In some ways, this recipe represents the best of Food52. I haven't done my holiday turkeys like this for years and years. No, this one was developed with a lot of help via the Hotline (especially when it was the FoodPickle), and then refined last year using the basic dry brine technique of the Russ Parson's "Judy Bird" posted as part of the Genius series. I've made a lot of turkeys over the past 35 years, experimenting with all different methods. This is by far my favorite. Here's why. We always take a rather long hike on Thanksgiving Day, so my turkey doesn’t even go into the oven until mid-afternoon. Butterflying the bird helps get dinner on the table much sooner. Also, if you brine (wet or dry), your drippings generally taste too salty to use in gravy. Having the back of the turkey (not brined) to roast on its own with the neck of the bird allows you to make a flavorful gravy. (See my recipe for “Make-Ahead Turkey Gravy”, if you’d like more specific information on that. You don’t need to buy extra wings, if you have the back.) Furthermore, a spatchcocked bird doesn’t take as much vertical space in the oven, leaving more shelf space for cooking side dishes. Butterflying also produces an evenly cooked bird, as the lower joints cook more quickly, so the breast does not dry out.
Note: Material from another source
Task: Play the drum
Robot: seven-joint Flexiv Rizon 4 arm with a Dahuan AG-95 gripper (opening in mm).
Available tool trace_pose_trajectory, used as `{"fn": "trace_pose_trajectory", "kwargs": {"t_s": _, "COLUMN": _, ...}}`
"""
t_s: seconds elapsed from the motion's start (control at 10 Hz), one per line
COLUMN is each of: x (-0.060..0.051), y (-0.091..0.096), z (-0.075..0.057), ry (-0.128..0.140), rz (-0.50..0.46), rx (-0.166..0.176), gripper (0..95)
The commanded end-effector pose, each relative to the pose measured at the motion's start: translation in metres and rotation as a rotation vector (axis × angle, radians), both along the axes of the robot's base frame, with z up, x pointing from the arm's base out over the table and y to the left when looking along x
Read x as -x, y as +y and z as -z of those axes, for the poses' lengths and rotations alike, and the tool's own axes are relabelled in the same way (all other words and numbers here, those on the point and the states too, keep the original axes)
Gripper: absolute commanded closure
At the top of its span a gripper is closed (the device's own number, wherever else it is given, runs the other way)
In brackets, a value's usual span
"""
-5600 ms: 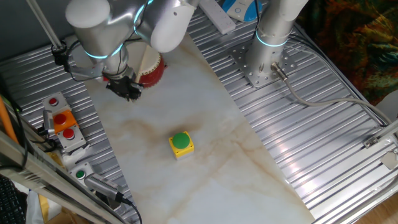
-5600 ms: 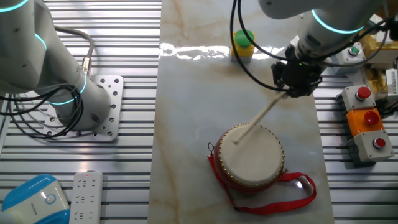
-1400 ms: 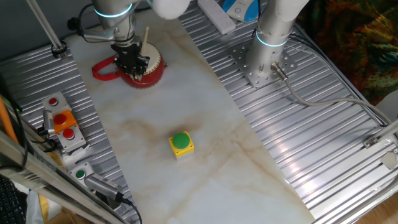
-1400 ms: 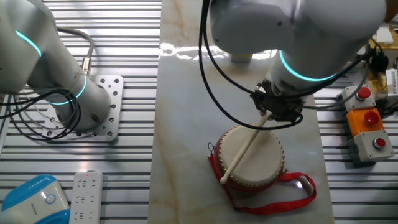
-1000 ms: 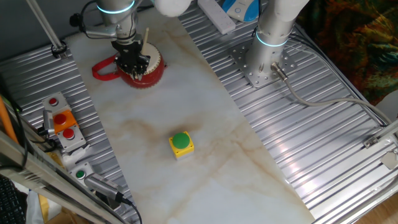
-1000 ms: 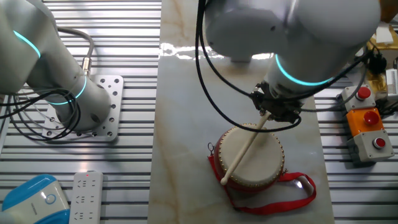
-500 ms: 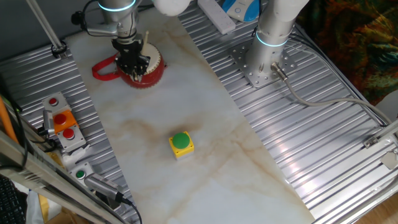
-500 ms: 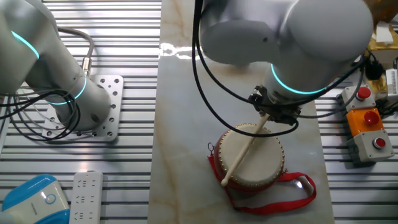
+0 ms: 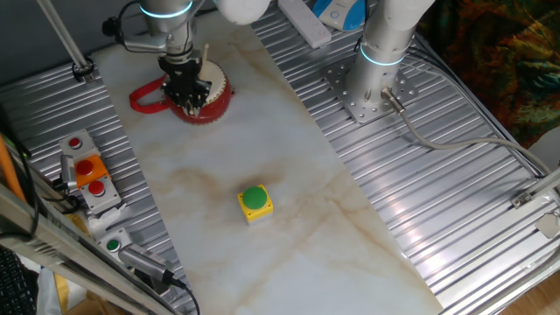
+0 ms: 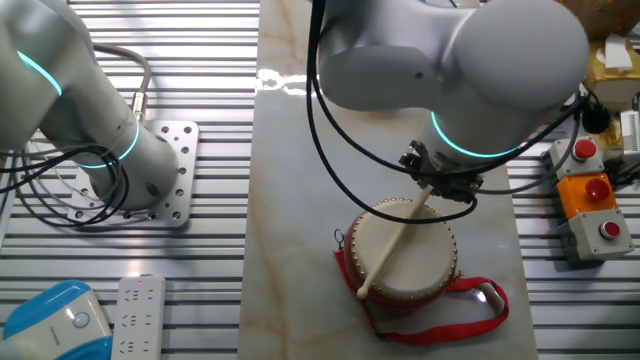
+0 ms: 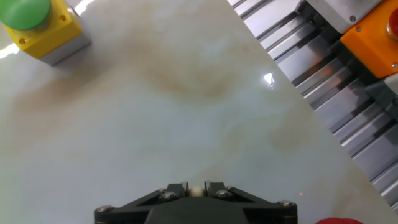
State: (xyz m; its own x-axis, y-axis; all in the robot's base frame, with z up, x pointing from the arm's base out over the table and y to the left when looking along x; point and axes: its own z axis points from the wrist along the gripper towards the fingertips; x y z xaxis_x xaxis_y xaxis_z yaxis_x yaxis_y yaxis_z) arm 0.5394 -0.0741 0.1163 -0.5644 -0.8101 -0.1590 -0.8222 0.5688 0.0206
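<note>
Gripping a pale wooden stick (image 10: pixel 392 241), the gripper (image 10: pixel 440 183) is hanging just above the far rim of the drum (image 10: pixel 405 254), and its jaws are closing on the stick's upper end. From one fixed view the gripper (image 9: pixel 185 90) is covering much of the drumhead. The hand view is showing only a red sliver at its bottom edge, too small to identify. The drum is standing upright, drumhead facing up, near one end of the desk (image 10: pixel 300 150), with its red strap (image 10: pixel 455 305) lying beside it. The stick's long axis is running diagonally across the drumhead, its free tip reaching the opposite rim. A yellow box (image 9: pixel 255 203) is sitting well apart, near the desk's middle.
</note>
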Motion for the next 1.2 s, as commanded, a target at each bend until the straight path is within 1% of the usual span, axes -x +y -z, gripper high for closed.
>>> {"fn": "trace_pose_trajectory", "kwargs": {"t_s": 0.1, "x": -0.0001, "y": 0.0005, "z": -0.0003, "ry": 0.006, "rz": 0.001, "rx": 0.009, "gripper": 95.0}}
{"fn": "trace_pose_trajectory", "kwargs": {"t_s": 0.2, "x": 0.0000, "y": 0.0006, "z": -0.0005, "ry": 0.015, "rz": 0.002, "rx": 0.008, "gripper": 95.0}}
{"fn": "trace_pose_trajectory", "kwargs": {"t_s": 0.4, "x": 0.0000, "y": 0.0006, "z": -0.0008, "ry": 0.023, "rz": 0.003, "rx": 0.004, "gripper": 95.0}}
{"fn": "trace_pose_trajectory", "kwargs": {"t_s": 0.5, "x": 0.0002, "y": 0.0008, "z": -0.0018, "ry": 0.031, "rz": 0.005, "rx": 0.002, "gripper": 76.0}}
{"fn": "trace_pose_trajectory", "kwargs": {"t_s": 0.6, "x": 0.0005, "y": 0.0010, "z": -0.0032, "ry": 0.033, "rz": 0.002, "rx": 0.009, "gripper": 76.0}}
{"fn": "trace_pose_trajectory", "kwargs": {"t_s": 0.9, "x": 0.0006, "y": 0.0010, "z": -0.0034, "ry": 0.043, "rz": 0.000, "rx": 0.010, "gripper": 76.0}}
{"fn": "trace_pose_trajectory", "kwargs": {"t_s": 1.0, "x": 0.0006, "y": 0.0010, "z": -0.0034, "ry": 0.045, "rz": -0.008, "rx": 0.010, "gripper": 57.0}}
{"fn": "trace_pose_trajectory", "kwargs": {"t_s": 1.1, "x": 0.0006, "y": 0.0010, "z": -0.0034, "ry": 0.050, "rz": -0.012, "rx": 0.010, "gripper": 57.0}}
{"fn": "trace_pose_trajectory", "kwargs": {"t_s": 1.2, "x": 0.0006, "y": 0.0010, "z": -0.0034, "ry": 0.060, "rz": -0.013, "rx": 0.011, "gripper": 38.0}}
If you want to roast a spatchcocked turkey, you really should buy your bird from a butcher who will "butterfly" it for you. Make sure you have her or him give you the backbone and other parts that are removed, as they are perfect for roasting and making a rich stock for gravy. Wrap up the turkey back and neck in butcher paper or put them in a plastic bag; refrigerate until you need them. They are perfect for roasting separately, to make gravy.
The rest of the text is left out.